▶ [Exercise objective]
In your answer, reproduce exactly the lines from the beginning of the listing below through the one containing "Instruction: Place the", and only those lines.

▶ [Stored data]
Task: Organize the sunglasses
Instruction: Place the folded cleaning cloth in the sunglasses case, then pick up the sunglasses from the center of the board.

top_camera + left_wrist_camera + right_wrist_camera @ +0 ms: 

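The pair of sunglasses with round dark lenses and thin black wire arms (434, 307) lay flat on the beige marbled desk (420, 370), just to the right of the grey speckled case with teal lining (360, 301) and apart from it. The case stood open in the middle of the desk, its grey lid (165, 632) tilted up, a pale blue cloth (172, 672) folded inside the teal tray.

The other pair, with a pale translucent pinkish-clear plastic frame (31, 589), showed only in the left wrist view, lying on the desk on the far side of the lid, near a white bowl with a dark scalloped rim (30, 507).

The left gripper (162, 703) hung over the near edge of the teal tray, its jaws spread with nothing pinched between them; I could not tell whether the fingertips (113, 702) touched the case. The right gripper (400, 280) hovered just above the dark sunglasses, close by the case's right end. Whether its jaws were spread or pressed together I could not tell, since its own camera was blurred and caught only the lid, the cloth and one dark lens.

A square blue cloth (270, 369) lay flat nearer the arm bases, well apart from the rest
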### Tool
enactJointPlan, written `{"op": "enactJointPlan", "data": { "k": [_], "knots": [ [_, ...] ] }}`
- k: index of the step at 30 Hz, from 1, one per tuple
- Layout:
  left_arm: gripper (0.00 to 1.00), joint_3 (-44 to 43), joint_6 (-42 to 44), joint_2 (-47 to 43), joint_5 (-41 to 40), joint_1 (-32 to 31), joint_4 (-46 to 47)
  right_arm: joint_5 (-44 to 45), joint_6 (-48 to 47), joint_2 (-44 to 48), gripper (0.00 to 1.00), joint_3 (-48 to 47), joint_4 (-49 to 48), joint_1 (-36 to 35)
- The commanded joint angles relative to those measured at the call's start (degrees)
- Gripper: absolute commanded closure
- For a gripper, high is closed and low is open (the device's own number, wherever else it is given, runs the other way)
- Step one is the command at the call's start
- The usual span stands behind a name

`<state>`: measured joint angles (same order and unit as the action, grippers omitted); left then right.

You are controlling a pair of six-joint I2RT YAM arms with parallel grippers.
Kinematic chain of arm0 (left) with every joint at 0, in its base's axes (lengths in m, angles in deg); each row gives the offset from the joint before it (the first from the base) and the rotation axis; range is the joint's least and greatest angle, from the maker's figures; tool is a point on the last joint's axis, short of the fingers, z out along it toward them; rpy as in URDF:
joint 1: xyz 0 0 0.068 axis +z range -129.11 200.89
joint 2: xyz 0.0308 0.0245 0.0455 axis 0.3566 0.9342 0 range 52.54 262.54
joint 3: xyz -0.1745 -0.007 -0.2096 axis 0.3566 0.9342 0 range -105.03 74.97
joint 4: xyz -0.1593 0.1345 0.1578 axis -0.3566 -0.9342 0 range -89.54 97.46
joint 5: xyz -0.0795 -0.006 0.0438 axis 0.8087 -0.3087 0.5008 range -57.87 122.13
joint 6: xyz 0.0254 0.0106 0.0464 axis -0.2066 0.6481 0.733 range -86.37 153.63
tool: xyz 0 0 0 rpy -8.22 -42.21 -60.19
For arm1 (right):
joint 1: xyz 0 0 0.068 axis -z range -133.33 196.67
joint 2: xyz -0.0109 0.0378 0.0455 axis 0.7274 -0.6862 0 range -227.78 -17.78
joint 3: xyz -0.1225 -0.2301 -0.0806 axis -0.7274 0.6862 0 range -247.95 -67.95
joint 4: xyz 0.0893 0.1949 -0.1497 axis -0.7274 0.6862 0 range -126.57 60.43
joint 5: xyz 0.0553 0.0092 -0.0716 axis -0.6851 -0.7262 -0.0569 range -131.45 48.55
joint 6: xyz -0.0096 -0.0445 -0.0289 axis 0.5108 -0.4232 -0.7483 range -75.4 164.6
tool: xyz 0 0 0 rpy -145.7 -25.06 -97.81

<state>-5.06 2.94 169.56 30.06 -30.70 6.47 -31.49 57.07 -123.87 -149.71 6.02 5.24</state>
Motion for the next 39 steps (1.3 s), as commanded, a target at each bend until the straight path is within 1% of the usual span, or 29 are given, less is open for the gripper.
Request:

▶ [Response area]
Task: Organize the sunglasses
Instruction: Place the folded cleaning cloth in the sunglasses case, then pick up the sunglasses from the center of the board.

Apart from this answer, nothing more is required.